Alors que nous sommes en passe de
sortir du camp des homme-rats, nous débouchons dans ce qui ressemble à un
charnier. Les corps de plusieurs monstres sont entassés les uns sur les autres
dans des états de décomposition plus ou moins avancés. Je parviens à retenir un
haut le cœur. Ce n'est pas le cas de Basile qui renvoi ce qu'il a mangé il y a
peu. Le bruit est étouffé par la ripaille des monstres tout proches. Nous nous
remettons en route et pénétrons dans le dernier camp avant la palissade, celui
des satyres. Alors que les premiers festoient allègrement, les satyres sont
plus méfiants. Je distingue un groupe qui affûte leurs armes. Nous les
contournons. Au moment ou nous passons devant une tente, un monstre sort. Il
est aussi surpris que nous. Cette fois, c'est Basile qui en fait de la
poussière. Le problème, c'est qu'il n'était pas seul. Deux autres satyres
sortent en armes. L'un d'eux souffle dans une conque donnant l'alerte.

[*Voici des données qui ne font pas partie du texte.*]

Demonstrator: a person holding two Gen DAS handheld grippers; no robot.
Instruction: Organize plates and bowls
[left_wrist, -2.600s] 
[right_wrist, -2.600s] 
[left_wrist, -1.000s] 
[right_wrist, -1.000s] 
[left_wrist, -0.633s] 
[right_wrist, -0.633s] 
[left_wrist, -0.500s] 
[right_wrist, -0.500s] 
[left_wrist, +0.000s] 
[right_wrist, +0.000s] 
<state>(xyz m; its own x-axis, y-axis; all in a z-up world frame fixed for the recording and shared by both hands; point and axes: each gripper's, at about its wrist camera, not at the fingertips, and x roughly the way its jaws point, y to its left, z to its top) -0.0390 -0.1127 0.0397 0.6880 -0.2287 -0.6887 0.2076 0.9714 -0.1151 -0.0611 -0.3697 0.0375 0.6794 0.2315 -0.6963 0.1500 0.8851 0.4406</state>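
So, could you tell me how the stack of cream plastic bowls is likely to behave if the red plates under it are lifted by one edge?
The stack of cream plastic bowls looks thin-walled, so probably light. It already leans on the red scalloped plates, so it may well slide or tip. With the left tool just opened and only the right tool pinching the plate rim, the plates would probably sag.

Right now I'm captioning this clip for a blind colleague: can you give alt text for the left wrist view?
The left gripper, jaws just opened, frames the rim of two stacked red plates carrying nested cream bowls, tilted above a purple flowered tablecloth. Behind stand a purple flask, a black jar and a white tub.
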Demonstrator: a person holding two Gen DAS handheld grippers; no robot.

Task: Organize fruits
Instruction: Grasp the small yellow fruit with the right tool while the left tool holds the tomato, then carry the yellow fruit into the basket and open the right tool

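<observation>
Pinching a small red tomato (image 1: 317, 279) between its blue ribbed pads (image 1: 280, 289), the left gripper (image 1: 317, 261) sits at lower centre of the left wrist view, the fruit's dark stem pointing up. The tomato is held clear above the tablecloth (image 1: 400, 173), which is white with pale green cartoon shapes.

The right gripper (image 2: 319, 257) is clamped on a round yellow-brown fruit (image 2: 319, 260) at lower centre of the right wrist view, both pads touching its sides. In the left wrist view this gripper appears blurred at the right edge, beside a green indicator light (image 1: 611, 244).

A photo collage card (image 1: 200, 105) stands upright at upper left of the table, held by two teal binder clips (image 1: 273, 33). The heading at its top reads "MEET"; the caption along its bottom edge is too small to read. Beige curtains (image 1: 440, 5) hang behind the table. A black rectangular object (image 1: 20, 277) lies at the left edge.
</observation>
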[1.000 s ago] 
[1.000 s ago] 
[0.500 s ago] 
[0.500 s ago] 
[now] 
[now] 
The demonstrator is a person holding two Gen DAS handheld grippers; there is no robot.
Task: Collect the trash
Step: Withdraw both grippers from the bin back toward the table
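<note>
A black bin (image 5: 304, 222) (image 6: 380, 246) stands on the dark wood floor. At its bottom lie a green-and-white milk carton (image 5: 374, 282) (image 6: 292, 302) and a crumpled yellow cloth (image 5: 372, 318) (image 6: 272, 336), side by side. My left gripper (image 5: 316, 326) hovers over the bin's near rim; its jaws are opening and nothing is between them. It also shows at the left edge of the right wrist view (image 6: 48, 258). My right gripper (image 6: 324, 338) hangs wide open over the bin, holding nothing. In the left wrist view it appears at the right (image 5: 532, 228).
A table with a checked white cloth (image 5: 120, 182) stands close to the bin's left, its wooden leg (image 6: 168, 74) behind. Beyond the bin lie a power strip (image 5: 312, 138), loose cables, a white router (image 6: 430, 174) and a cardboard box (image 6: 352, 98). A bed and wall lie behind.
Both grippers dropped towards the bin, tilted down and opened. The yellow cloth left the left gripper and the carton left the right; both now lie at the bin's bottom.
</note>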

Nous nous débarrassons rapidement
des deux importuns. Mais le mal est fait. En peu de temps, les monstres
affluent de toutes parts. Les plus hargneux sont déjà en armes. Les autres
arrivent avec ce qu'ils avaient en main. Il nous reste cinquante mètres à
franchir pour atteindre la palissade. Les armes nous traversent le corps sans
dommage. Alcinoa et moi parvenons à avancer mais je ne sais pas comment s'en sort
Basile.
Nous nous retrouvons très vite
dos au dernier barrage. Des monstres de toutes sortes affluent formant un
attroupement qui rage de ne parvenir à nous blesser.
Un craquement sourd provient de la
palissade. Elle vient de céder aux assauts répétés d'un Basile furieux d'être
acculé. Mais ce qui nous ouvre une voie de sortie, révèle aussi la présence de
notre allié invisible. En quelques secondes, lances et flèches pleuvent en
direction du passage créé.
Je prends une décision instinctive.
Je passe de l'élément air à celui de la terre. Levant les bras au ciel, le sol
m'obéit. Une vague tellurique stoppe tous les traits. Je hurle un "FUYEZ"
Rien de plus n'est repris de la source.